**Directions for this task:** This task calls for the lines below starting at the one containing "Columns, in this" and ending at the one containing "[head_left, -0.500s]", repeated exactly with both ends kept and pictures left out.

**Data segment:**
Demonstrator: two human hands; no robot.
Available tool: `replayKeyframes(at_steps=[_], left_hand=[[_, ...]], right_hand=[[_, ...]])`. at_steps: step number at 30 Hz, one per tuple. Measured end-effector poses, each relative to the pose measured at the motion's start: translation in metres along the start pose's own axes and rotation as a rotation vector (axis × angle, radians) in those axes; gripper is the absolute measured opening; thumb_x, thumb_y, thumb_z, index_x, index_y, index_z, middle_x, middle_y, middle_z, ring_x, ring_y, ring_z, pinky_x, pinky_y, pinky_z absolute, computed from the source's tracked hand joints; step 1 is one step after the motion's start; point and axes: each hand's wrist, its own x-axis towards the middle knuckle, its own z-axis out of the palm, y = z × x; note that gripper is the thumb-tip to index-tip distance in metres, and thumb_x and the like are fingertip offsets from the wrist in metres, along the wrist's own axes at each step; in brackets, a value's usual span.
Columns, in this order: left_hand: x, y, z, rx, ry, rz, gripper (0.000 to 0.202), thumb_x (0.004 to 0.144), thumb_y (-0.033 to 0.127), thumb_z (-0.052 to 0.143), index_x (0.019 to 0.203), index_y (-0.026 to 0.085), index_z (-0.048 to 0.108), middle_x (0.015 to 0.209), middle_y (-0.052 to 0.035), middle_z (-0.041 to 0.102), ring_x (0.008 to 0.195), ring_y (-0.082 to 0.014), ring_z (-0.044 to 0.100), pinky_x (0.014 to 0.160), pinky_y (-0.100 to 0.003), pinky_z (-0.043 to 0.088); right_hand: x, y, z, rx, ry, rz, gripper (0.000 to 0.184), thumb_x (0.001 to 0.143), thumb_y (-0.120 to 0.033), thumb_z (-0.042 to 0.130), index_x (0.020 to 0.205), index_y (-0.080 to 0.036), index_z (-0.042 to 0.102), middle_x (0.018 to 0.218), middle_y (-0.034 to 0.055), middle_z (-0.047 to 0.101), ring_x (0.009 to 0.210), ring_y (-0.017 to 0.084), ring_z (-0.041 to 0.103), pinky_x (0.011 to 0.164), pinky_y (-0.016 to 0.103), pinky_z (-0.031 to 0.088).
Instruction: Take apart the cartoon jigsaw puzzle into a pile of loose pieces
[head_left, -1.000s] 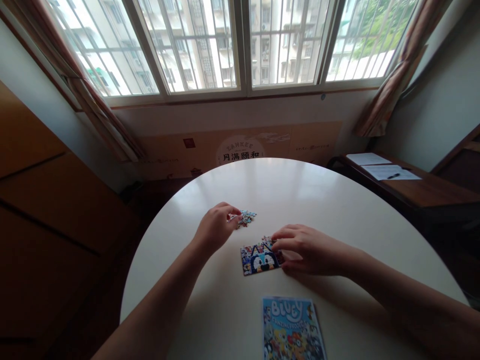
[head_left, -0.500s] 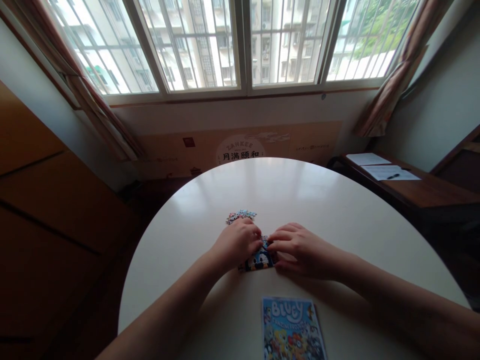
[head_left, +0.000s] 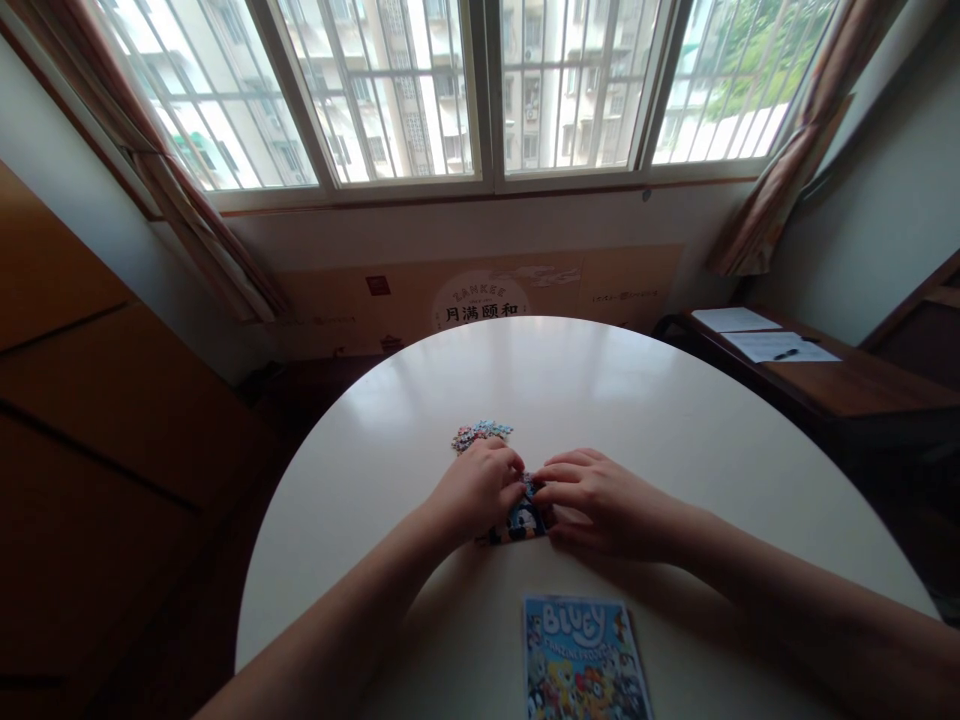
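- One booklet (head_left: 587, 660) with "BLUEY" across its cover lies on the round white bench (head_left: 540, 380), nearest of all.
- Beyond it, a jigsaw (head_left: 527, 522) lies flat on the bench, its left part largely covered.
- The right hand (head_left: 604, 502) rests at the jigsaw's right edge, fingers spread well away from the thumb.
- The left hand (head_left: 480, 490) is over that covered part, thumb and forefinger close together; whether they grip anything cannot be told.
- Just past the left hand, loose pieces (head_left: 478, 431) lie heaped on the bench.
- To the right, a brown side table (head_left: 877, 388) carries papers (head_left: 816, 348) and a pen (head_left: 786, 353).
- Farthest, a printed panel (head_left: 615, 272) runs beneath a barred window (head_left: 489, 150).
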Motion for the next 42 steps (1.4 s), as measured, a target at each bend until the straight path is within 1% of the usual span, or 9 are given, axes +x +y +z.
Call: replayKeyframes(at_steps=[6, 9, 15, 18, 22, 27, 30, 34, 42], left_hand=[[0.0008, 0.0001, -0.0019, -0.043, -0.009, -0.059, 0.013, 0.08, 0.019, 0.071, 0.093, 0.018, 0.074, 0.103, -0.0086, 0.068, 0.103, -0.0258, 0.062, 0.093, -0.037, 0.049], [0.0013, 0.0006, -0.0029, -0.064, -0.007, -0.075, 0.014, 0.078, 0.018, 0.072, 0.092, 0.018, 0.073, 0.099, -0.0072, 0.068, 0.101, -0.025, 0.062, 0.091, -0.036, 0.049], [0.0021, -0.0001, -0.0043, -0.086, -0.012, -0.142, 0.016, 0.076, 0.021, 0.07, 0.091, 0.02, 0.074, 0.085, -0.0031, 0.067, 0.085, -0.0218, 0.064, 0.078, -0.032, 0.051], [0.0018, -0.0006, -0.0036, -0.103, -0.006, -0.151, 0.016, 0.076, 0.021, 0.069, 0.091, 0.02, 0.074, 0.083, -0.0018, 0.07, 0.079, -0.02, 0.065, 0.073, -0.03, 0.051], [0.0013, -0.0001, -0.0028, -0.102, 0.002, -0.131, 0.014, 0.079, 0.02, 0.067, 0.091, 0.021, 0.074, 0.083, -0.0008, 0.073, 0.077, -0.0189, 0.067, 0.07, -0.029, 0.051], [0.0014, 0.0007, -0.0032, -0.045, 0.041, -0.063, 0.014, 0.083, 0.019, 0.066, 0.094, 0.022, 0.075, 0.088, -0.0009, 0.075, 0.08, -0.0191, 0.067, 0.076, -0.031, 0.052], [0.0015, 0.0009, -0.0041, -0.034, 0.06, -0.032, 0.017, 0.082, 0.015, 0.069, 0.095, 0.023, 0.074, 0.089, -0.0006, 0.074, 0.084, -0.0199, 0.067, 0.08, -0.033, 0.053], [0.0011, 0.0023, -0.0062, -0.017, 0.069, 0.005, 0.021, 0.079, 0.01, 0.071, 0.096, 0.023, 0.073, 0.089, -0.0003, 0.074, 0.089, -0.0211, 0.066, 0.085, -0.035, 0.052], [0.0004, 0.0033, -0.0095, 0.02, 0.065, 0.051, 0.015, 0.082, 0.012, 0.071, 0.092, 0.023, 0.072, 0.089, -0.0004, 0.073, 0.09, -0.0215, 0.065, 0.085, -0.036, 0.051]], right_hand=[[0.0001, -0.0011, -0.0006, 0.022, -0.009, 0.008, 0.026, 0.088, -0.033, 0.069, 0.113, -0.027, 0.067, 0.126, 0.0031, 0.066, 0.115, 0.022, 0.06, 0.1, 0.043, 0.046], [0.0001, -0.0011, -0.0006, 0.02, -0.005, 0.004, 0.026, 0.088, -0.033, 0.069, 0.113, -0.027, 0.067, 0.125, 0.0038, 0.066, 0.114, 0.022, 0.061, 0.099, 0.044, 0.046], [0.0003, -0.0005, 0.0, 0.007, -0.006, -0.006, 0.024, 0.089, -0.034, 0.067, 0.112, -0.026, 0.068, 0.127, 0.0042, 0.066, 0.114, 0.023, 0.061, 0.098, 0.044, 0.046], [0.0003, -0.0011, -0.0008, 0.008, -0.004, -0.011, 0.025, 0.089, -0.033, 0.067, 0.113, -0.026, 0.068, 0.127, 0.0052, 0.066, 0.114, 0.023, 0.061, 0.098, 0.044, 0.047], [0.0, -0.0014, -0.0015, 0.016, -0.015, -0.001, 0.024, 0.089, -0.033, 0.067, 0.113, -0.027, 0.068, 0.128, 0.0039, 0.065, 0.115, 0.023, 0.061, 0.098, 0.045, 0.047], [-0.0003, -0.0006, -0.0011, 0.028, -0.02, 0.003, 0.025, 0.089, -0.033, 0.068, 0.113, -0.027, 0.068, 0.128, 0.0033, 0.065, 0.116, 0.023, 0.06, 0.099, 0.045, 0.047], [0.0002, -0.0012, -0.0021, 0.034, -0.03, 0.01, 0.026, 0.088, -0.033, 0.069, 0.114, -0.028, 0.068, 0.128, 0.002, 0.065, 0.117, 0.023, 0.06, 0.1, 0.045, 0.047], [0.001, -0.0025, -0.0035, 0.035, -0.027, 0.009, 0.027, 0.088, -0.032, 0.069, 0.114, -0.028, 0.069, 0.126, 0.003, 0.066, 0.116, 0.022, 0.061, 0.099, 0.044, 0.047], [0.0003, -0.0016, -0.0029, 0.036, -0.004, -0.01, 0.028, 0.088, -0.031, 0.069, 0.116, -0.027, 0.069, 0.127, 0.0045, 0.066, 0.116, 0.023, 0.06, 0.1, 0.044, 0.047]])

**Result for this task:**
Columns, in this order: left_hand: x, y, z, rx, ry, rz, gripper (0.000 to 0.202), thumb_x (0.004 to 0.144), thumb_y (-0.033 to 0.127), thumb_z (-0.052 to 0.143), index_x (0.019 to 0.203), index_y (-0.026 to 0.085), index_z (-0.048 to 0.108), middle_x (0.015 to 0.209), middle_y (-0.052 to 0.035), middle_z (-0.041 to 0.102), ring_x (0.008 to 0.195), ring_y (-0.082 to 0.014), ring_z (-0.044 to 0.100), pinky_x (0.014 to 0.160), pinky_y (-0.100 to 0.003), pinky_z (-0.043 to 0.088); right_hand: x, y, z, rx, ry, rz, gripper (0.000 to 0.184), thumb_x (0.001 to 0.143), thumb_y (-0.120 to 0.033), thumb_z (-0.042 to 0.130), index_x (0.020 to 0.205), index_y (-0.080 to 0.036), index_z (-0.042 to 0.102), middle_x (0.018 to 0.218), middle_y (-0.034 to 0.055), middle_z (-0.047 to 0.101), ring_x (0.009 to 0.210), ring_y (-0.017 to 0.084), ring_z (-0.041 to 0.103), pinky_x (0.011 to 0.164), pinky_y (-0.016 to 0.103), pinky_z (-0.031 to 0.088).
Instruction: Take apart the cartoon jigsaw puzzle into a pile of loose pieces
[head_left, -1.000s] 
[head_left, -0.500s] 

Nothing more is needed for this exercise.